Startups, by their nature, are less hierarchical and more open to disruption, to taking risks, and have more freedom to do so.

We need to disrupt management bureaucracy, where decisions are made at the top and cascaded down. We need to rethink where change comes from, allowing it to come from the bottom. But the C-suite has to be open to it. The C-suite is paying attention now and wants to focus on transformation. I call it building their transformation muscle. So this is something that has not been a priority so far, but it is now.

The disruption that will occur is so massive in any company that you have to be willing to take on the disruption, and that is part of a mindset shift.

Shifting the C-suite Mindset to Close Skills & Knowledge Gaps

What will be required of leaders?

An increased focus on transformation work and transformation leadership from the entire C-suite. Ten years ago there was somebody, most likely a CTO, who was leading the digital transformation. Other leaders and senior executives were not very involved. Now, more input is required from the entire C-suite, and different types of decisions must be made.

Leaders need to be prepared to make more decisions: prioritizing projects, decisions around investments, and business-model decisions. Now more than ever, they need an enterprise-wide roadmap for project work.

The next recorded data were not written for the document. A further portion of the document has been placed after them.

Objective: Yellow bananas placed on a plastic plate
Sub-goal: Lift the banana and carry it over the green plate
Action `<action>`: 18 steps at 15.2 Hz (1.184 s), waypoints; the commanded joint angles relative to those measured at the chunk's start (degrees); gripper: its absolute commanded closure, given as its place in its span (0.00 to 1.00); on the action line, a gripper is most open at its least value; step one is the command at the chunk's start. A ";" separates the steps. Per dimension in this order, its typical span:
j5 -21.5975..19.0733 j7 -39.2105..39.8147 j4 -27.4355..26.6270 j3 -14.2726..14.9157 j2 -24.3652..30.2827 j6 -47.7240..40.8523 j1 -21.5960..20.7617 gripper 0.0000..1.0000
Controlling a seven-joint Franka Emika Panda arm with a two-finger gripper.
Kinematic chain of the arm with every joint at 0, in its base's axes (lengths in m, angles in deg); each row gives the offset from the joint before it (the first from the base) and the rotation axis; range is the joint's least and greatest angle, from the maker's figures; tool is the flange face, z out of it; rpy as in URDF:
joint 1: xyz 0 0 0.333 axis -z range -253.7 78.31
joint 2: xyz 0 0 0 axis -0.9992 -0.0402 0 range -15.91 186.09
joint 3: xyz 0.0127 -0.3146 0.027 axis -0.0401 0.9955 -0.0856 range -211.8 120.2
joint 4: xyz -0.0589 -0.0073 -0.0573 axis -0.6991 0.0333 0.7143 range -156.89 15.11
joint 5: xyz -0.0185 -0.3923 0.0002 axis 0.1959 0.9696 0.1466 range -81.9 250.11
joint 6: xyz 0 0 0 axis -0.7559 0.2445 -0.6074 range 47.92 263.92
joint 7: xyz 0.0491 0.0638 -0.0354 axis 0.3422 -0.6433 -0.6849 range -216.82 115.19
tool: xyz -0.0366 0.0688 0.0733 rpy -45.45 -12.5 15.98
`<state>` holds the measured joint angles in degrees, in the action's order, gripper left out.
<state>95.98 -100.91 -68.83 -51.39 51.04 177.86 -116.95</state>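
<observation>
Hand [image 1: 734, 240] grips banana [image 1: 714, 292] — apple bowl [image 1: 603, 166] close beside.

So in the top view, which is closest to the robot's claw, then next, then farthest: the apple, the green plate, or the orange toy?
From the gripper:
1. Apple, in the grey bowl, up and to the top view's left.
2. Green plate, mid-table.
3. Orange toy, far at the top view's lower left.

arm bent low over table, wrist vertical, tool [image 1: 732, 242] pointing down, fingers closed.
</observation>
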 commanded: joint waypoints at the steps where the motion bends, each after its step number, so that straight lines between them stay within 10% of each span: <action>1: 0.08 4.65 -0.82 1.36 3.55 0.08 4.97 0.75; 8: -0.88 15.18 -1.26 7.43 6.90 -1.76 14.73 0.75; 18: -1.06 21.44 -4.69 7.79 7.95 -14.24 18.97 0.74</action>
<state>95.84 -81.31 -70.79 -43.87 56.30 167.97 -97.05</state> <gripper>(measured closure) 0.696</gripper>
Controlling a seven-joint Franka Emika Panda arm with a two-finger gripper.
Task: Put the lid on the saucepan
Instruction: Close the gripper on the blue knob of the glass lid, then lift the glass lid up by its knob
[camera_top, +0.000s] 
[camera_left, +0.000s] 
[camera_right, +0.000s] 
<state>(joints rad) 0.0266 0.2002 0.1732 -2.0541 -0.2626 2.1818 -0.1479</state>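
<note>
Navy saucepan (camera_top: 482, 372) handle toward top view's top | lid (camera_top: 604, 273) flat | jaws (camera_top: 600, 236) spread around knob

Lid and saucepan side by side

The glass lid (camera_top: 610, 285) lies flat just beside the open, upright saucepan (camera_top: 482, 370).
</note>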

How great is the skills gap?

There is a skills gap, again in project management and elsewhere, but overall, the bigger issue is on mindset. The skills project managers can work on are being better at influencing leaders and helping to create high-performing teams. You can work on communicating to stakeholders. You can see yourself as somebody who is empowered to drive change and challenge norms. The disruption that will occur is so massive in any company that you have to be willing to take on the disruption, and that is part of a mindset shift.

Skills is another area where a mindset is critical. People need to understand the skills they don’t need to use AI in an intelligent way. I did a survey recently that showed there is a widely held belief that you need to be a computer programmer or have a mastery of the technical side. You don’t need to be a mechanic to drive a car. It’s the same principle.

You need to know what you don’t need to know. Investing in closing the skills and knowledge gaps is part of changing the culture and should be a priority for leaders, which we are starting to see.

What else don’t people understand about AI? 

It will actually make all of us and our work more people-centric. People are not going away. They will be at the center of strategy, communications, and leadership. Emotional intelligence, always important, will become more so. Using AI is not about replacing humans or eliminating the need for them at work. It’s about replacing the need for them to do certain types of tasks. Integrating AI into the work stream frees people up to be engaged with their work and their teams in more profound ways.

Visionary Voices is a segment of RGP’s LinkedIn newsletter, Mindshift. Each month we highlight a unique futurist who challenges us to think differently and to drive innovation. Mindshift also contains valuable research and curated content.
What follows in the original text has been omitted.